I am a political animal, always have been. I have always loved a heated debate, and thrilled to an intelligent exchange of ideas. I am told my mom carried me on her shoulders as a baby on a protest way back when, and I remember carrying my own son in New York City in the Bush vs Gore debacle of 17 years ago. I listen to the news every day, and by 7am have usually scanned my top 5 or 6 daily sites. I have never missed an election, not even local ones, and have been thrilled to watch my son carefully study every judge and school candidate on his ballot as he prepares to vote this year for the very first time in his life; I listen with pride from outside his room as he leads an online discussion with his voting age buddies about what each proposition means.
But tonight, as the last Presidential debate of 2020 was about to unfold, I found myself getting increasingly anxious, even cranky. I was sweating and my pulse was beating faster. I felt hopeless, and mad at everything.
Like many Americans, I feel extremely strongly about this election, as though our lives hang in the balance, because, by the way, they kind of do.
What I am finding so hard to fathom and simply cannot understand, despite many painful attempts over the last few years, is how any sane, thinking human could look at our current President and not see him as being a fundamentally psychologically troubled person, with the inherent drama and untruths and blaming and extremely limited real world capabilities and everything else that comes with it. It seems to me to be an undeniable fact, whatever political party you consider yourself to be in. And so pretending that you can have a reasonable conversation, or in this case a debate, with an unreasonable person, is ludicrous. It is make-believe. I have learned this lesson the slow way throughout my life, and know now that pretending that someone who has been unreasonable every single minute of every single day for many years, can suddenly, because you want them to, be reasonable for the duration of a conversation.
You might as well go bang your head on a brick wall.
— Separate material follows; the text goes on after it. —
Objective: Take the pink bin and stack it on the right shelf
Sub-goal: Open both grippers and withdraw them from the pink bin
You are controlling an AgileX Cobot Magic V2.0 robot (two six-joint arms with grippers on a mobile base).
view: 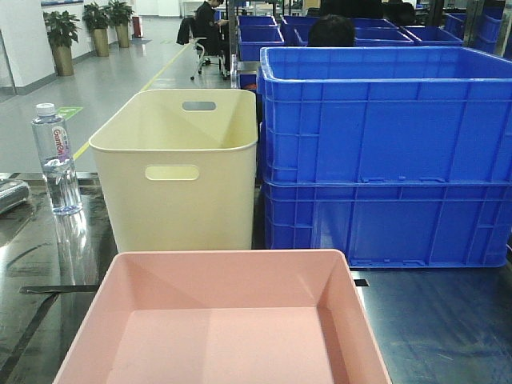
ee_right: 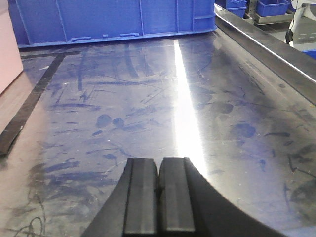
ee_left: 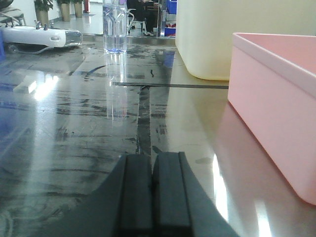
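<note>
Front view, pink bin [view: 224,320]: sits empty at the near edge of the dark glossy desk [view: 432,320], about midway along that edge, its long axis running left to right.
Front view, behind it: a cream bin [view: 178,172] stands just beyond the pink bin's far rim; stacked blue crates [view: 384,152] fill the far right; a water bottle [view: 56,160] stands toward the far left edge. Neither pincer shows here.
Left wrist view, left pincer [ee_left: 152,192]: fingers pressed together, holding nothing, low over the desk surface [ee_left: 74,123].
Left wrist view, relation: the pink bin's left wall [ee_left: 271,113] lies to the right of the left pincer, near but apart.
Right wrist view, right pincer [ee_right: 159,197]: likewise closed and empty, low over the glossy top.
Right wrist view, relation: only a sliver of the pink bin [ee_right: 10,54] shows at the left edge.
Judgement: the bin lies between the arms, each pincer facing one short wall; the left seems nearer. Not yet grasped.
</note>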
I know this is (very) old news this far into a Presidential term, but when did basic decency and truth telling become liabilities to be poked fun at rather than respected? There have been literally too many laws broken, both legal and moral, to even count, but ripping babies from their parents arms and losing them somewhere in the country is about at the top of my list of unforgivable intentional sins this regime has committed. I could go on and on, but suffice to say, as my pulse was quickening this evening, I thought – No. I can simply turn it off. Turn off the lies, the empty promises, the finger pointing, Turn it all off.
What a concept! Me, the political junkie, who has donated and called and been involved in every campaign I could for the last 40 years, decided I could simply not tune in, but rather I could unplug. I could instead fill my personal airwaves with something beautiful, something funny, clever, maybe inspiring.
And what was and is my go-to, what soothes my savage beast? Music. In this case, jazz.
Ahh, jazz. Thank you, Joe Williams! That note he holds seemingly forever at the end of “Every Day I Have the Blues”, the version with the Basie Band, that note alone could make you believe in a higher power. And thank you Antonio Carlos Jobim for “The Waters of March” and thank you John Coltrane and Geri Allen and Sarah Vaughn for everything, and for reminding me that such beauty and genius and poetry exists, and that we humans can attain something so wondrous simply for the sake of doing it. It reminds me of the best in our humanity and takes me out of my worried mind. If we humans are capable of such things, surely we can shake some sense into our current American system and put some kindness back into our daily political lives.
So what today reminded me of was, although it is imperative to stay tuned in, to be aware and for god sake to VOTE – one person really can change the world – it is equally valuable to unplug and to remember that magic and beauty do matter, and can inspire and help gas up our tanks to tune back in tomorrow, to be ready to rejoin the good fight to make our neighborhoods, cities and country a better place to not simply live but to thrive.